What you need to do: When the line containing "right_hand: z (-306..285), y" is found in the data below, copy it and each line after it through the line containing "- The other", exactly and with no others.
### Input data
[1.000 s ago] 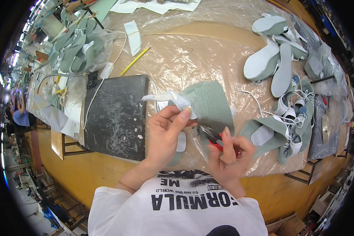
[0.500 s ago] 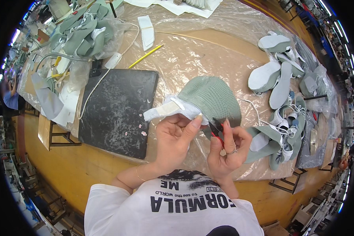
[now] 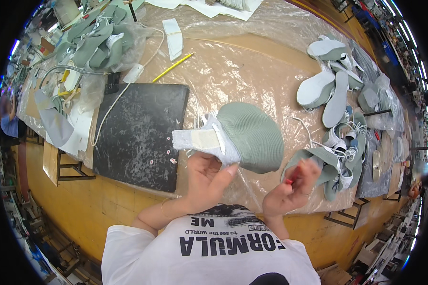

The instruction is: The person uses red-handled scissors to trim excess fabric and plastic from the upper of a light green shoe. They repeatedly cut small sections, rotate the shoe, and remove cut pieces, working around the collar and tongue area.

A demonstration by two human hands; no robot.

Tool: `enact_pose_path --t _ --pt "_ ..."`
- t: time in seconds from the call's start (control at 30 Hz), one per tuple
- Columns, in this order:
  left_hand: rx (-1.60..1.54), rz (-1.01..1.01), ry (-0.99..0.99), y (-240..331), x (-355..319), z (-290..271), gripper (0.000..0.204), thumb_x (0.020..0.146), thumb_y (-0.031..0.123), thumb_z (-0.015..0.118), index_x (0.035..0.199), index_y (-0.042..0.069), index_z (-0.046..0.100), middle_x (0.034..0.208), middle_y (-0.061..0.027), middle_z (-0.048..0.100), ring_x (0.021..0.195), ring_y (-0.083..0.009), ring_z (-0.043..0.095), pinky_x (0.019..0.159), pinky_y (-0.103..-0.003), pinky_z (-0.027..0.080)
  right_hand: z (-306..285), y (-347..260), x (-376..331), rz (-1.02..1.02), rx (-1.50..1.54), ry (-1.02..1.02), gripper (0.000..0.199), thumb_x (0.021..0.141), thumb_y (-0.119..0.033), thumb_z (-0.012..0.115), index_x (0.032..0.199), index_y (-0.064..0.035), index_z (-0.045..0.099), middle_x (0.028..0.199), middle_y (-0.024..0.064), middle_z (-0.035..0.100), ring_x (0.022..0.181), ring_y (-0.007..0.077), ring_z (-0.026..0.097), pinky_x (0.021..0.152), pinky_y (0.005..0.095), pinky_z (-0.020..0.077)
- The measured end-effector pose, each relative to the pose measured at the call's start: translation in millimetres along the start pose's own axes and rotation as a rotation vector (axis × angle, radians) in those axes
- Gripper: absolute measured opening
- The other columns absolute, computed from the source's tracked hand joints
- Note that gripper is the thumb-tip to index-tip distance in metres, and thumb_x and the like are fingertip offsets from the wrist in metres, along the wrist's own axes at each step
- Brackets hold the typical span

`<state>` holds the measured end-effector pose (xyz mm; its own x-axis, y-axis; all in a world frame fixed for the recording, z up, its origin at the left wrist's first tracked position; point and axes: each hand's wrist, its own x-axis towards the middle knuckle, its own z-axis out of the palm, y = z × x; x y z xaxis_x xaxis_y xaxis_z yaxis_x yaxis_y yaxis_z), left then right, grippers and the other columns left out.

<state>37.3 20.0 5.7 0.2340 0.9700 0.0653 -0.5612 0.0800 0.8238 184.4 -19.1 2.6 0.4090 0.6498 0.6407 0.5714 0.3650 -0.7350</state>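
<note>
A grey-green knit shoe upper (image 3: 253, 137) with a pale lining and a cream patch at its tongue end is gripped in my left hand (image 3: 205, 179). The thumb presses on the lining edge, and the rounded toe points right. Off to the right of it, my right hand (image 3: 290, 194) is closed around small red-handled thread snips (image 3: 291, 180). Motion blurs these fingers, and the blades cannot be made out. Hand and snips are apart from the upper.
A black board (image 3: 138, 137) with tiny labels lies to the left. Plastic film (image 3: 228, 61) covers the table. Beyond the board is a yellow pencil (image 3: 173, 67). Finished-looking uppers (image 3: 345, 152) and pale-soled ones (image 3: 316, 90) pile at right; more green uppers (image 3: 97, 42) heap far left.
My right hand has drawn the snips away from the upper, toward the right and nearer me. The upper has turned in my left hand, its toe now lower and further right.
</note>
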Motion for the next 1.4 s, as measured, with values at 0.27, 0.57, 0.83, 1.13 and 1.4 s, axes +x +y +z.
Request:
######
Solved exercise:
  right_hand: z (-306..285), y (-347..260), x (-376..331), rz (-1.02..1.02), rx (-1.50..1.54), ry (-1.02..1.02), gripper (0.000..0.199), thumb_x (0.021..0.141), thumb_y (-0.119..0.033), thumb_z (-0.012..0.115), index_x (0.032..0.199), index_y (-0.064..0.035), index_z (-0.045..0.099), middle_x (0.028..0.199), middle_y (-0.024..0.064), middle_z (-0.035..0.100), ring_x (0.022..0.181), ring_y (-0.007..0.077), ring_z (-0.026..0.097), pinky_x (0.021..0.152), pinky_y (0.005..0.095), pinky_z (-0.020..0.077)
- The measured end-effector pose, each relative to the pose measured at the call's start: translation in millimetres along the start pose's own axes and rotation as a rotation vector (axis × angle, radians) in those axes
- Gripper: absolute measured opening
- The other columns absolute, computed from the source's tracked hand joints

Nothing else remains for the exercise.